Building upon the research expansion taking place in the SSL Program at Rensselaer’s Lighting Research Center, the LRC’s biannual LED Lighting Institute is also expanding its horizons with connected lighting and 3D printing for lighting professionals.

Connected Lighting and 3D Printing for Lighting Industry Professionals

The next course at the LRC, scheduled for Nov. 15-17, 2016, in Troy, New York, includes a 3-day seminar for industry professionals. The seminar covers the latest advances in LED and SSL technology. Next to that, it will include new content related to connected lighting and 3D printing – two up-and-coming fields where the SSL industry can add value and reap benefits for producers and the users of their equipment.

3D Printing of Lighting components. Picture: Lighting Research Center.
3D Printing of Lighting components. Picture: Lighting Research Center.

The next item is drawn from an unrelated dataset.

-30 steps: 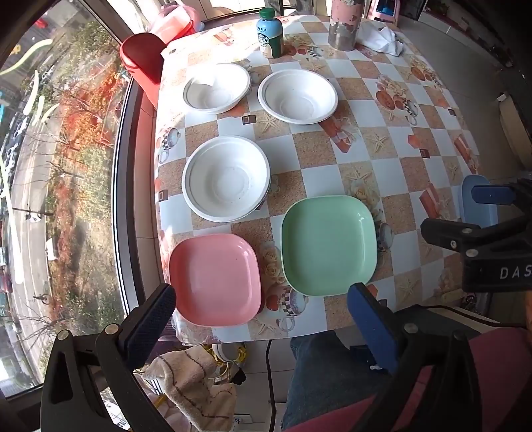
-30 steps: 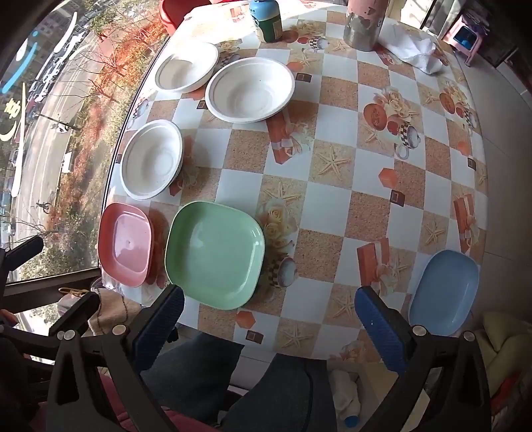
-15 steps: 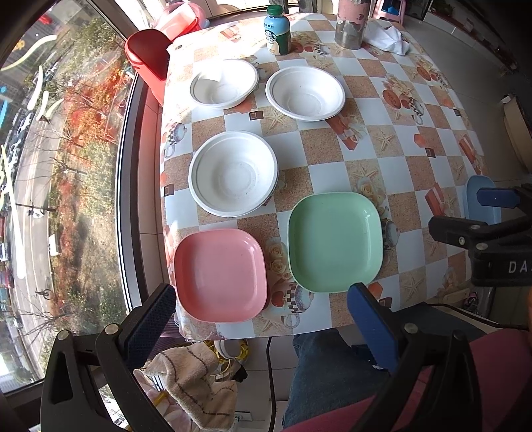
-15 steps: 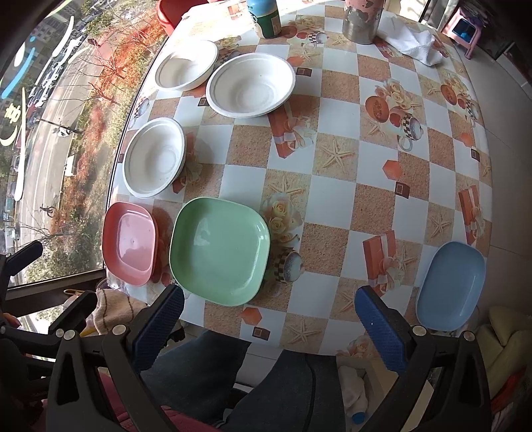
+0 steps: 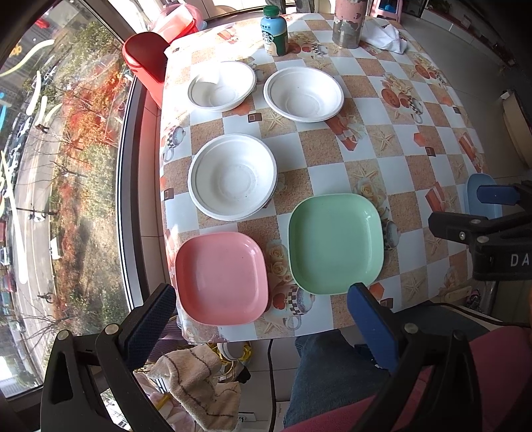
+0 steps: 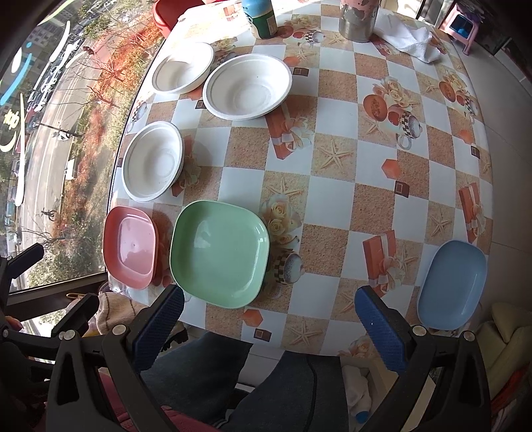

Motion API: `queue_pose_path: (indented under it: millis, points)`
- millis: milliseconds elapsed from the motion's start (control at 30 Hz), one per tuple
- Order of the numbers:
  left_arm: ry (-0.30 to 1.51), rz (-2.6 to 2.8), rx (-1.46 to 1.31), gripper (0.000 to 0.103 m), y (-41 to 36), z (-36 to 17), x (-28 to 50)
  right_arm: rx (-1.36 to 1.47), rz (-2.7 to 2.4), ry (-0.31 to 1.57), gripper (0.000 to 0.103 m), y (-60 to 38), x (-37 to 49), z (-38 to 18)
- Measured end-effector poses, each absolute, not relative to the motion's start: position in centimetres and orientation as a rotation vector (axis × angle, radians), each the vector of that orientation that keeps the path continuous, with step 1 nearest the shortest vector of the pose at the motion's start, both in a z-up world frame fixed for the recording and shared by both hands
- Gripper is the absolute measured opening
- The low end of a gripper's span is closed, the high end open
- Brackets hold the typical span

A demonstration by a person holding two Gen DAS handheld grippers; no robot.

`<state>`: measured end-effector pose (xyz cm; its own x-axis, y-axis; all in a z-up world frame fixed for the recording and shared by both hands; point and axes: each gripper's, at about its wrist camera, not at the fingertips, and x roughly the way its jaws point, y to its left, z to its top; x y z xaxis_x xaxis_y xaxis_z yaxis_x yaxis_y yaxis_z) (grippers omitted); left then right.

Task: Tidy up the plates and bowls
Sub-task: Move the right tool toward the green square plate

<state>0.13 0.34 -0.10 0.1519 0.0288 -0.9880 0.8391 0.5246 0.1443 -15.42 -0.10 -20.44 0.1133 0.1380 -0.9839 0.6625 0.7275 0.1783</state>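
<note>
A pink plate (image 5: 221, 277) and a green plate (image 5: 335, 243) lie side by side at the table's near edge. Three white bowls (image 5: 232, 181) (image 5: 222, 85) (image 5: 303, 93) sit behind them. A blue plate (image 6: 451, 282) lies at the near right corner. My left gripper (image 5: 259, 319) is open and empty, held above the near edge over the pink plate. My right gripper (image 6: 269, 319) is open and empty, held above the near edge between the green plate (image 6: 219, 253) and the blue plate. The right gripper also shows at the right of the left wrist view (image 5: 492, 212).
The table (image 6: 335, 196) has a checkered cloth. A bottle (image 5: 274, 30), a metal tumbler (image 5: 347, 23) and a white cloth (image 5: 385, 35) stand at the far edge. A red bin (image 5: 146, 63) and window are at left. The person's legs (image 6: 266, 375) are below the near edge.
Both grippers have moved forward and slightly lower toward the table; the dishes look larger and nearer. Nothing on the table has moved.
</note>
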Motion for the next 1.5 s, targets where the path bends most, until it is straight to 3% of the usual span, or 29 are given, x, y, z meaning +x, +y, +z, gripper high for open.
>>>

3D Printing of Lighting Components

To support the SSL industry through research that shows the value of lighting beyond energy savings, LRC has set a course in the last year. Embracing the trends toward customization and data analytics, SSL research is now evolving to include new developments such as connected lighting (Internet of Things (IoT), and 3D printing of lighting components. The LED Lighting Institute will highlight these growing trends in the SSL marketplace and help participants learn more about state-of-the-art research in these fields.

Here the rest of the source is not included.